Следующие несколько часов мы сидели возле него. Он временами просыпался и бормотал, но так, казалось, меня и не увидел. В какой-то момент я уже подумала, что он поправится, но он снова провалился в тяжелый сон, его ручки и ножки обмякли, дыхание стало хриплым. Ты когданибудь слышала, как ребенок хрипит при дыхании? Это ужасающий звук. Неестественный. Я не знаю, сколько мы сидели в этом бдении, но тени над его спящим телом вытянулись и в домике стало темно. Джейни зажгла масляные лампы, тени затрепетали и закачались, выросли, приняв жуткие очертания, и съежились до дрожащих зверушек на стенах.
Розовый свет угас до темного, когда Утя заскулила и лапой потрогала его бок. Пачкун скорбно завыл. Я заметила, что Ричи как-то не так двигался – он настолько глубоко провалился в сон, что лапа Ути его не потревожила. Но меня парализовало ужасом от того, что это означало.
Джейни встала.
Отнеси его домой, – сказала она. – Лучше будет вызвать врача. Я раньше никогда не слышала, чтобы она говорила о врачах.

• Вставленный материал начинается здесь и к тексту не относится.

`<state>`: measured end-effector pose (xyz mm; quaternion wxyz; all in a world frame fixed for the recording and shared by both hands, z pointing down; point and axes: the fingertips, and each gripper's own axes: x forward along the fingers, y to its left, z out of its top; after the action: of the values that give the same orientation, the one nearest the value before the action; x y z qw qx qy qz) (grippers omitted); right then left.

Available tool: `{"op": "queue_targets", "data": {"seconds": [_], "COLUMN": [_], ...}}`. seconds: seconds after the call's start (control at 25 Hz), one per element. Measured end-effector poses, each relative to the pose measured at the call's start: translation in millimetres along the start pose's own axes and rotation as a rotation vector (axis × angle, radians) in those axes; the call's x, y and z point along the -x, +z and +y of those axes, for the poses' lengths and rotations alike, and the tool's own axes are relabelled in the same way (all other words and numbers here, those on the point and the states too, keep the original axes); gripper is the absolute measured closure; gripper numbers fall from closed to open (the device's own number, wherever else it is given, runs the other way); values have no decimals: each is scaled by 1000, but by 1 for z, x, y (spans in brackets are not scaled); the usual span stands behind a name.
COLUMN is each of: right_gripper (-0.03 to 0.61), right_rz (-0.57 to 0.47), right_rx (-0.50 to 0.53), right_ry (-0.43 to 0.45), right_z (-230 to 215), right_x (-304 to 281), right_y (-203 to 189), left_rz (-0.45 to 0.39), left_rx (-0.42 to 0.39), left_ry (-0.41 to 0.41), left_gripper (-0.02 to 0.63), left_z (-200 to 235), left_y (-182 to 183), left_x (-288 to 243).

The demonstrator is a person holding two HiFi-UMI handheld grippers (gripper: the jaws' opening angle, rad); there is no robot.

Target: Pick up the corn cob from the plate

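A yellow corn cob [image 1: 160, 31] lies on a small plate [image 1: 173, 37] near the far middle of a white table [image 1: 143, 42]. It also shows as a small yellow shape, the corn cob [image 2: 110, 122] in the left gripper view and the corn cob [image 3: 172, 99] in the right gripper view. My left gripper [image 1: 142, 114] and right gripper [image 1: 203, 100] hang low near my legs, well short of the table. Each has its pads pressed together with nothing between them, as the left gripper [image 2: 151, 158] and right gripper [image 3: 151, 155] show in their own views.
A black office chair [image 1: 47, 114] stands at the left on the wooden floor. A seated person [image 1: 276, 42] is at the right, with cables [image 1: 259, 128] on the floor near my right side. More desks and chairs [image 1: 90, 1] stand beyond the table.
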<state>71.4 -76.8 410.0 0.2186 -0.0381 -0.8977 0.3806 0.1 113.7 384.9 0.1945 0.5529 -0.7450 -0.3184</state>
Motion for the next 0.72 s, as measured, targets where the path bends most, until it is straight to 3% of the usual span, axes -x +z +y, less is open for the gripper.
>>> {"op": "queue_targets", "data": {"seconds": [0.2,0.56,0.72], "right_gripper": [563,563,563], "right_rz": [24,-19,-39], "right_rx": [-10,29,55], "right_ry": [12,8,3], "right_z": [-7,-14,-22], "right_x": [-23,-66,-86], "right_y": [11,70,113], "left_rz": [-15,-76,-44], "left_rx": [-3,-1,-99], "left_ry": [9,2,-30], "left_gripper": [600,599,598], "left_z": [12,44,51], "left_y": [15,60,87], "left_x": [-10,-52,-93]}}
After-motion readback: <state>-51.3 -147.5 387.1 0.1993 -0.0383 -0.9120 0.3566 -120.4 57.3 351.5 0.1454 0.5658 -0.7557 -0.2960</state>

Я умоляла ее. Но она подняла его и положила мне на руки, взяла меня за плечо и вытолкала за дверь, в ночь, с ребенком на руках. Я перешла дорогу в Дом на Болотах.
Там он и умер. Все это разворачивалось передо мной, а я могла только беспомощно смотреть. Приехал врач, но это ничего не изменило. Было слишком поздно.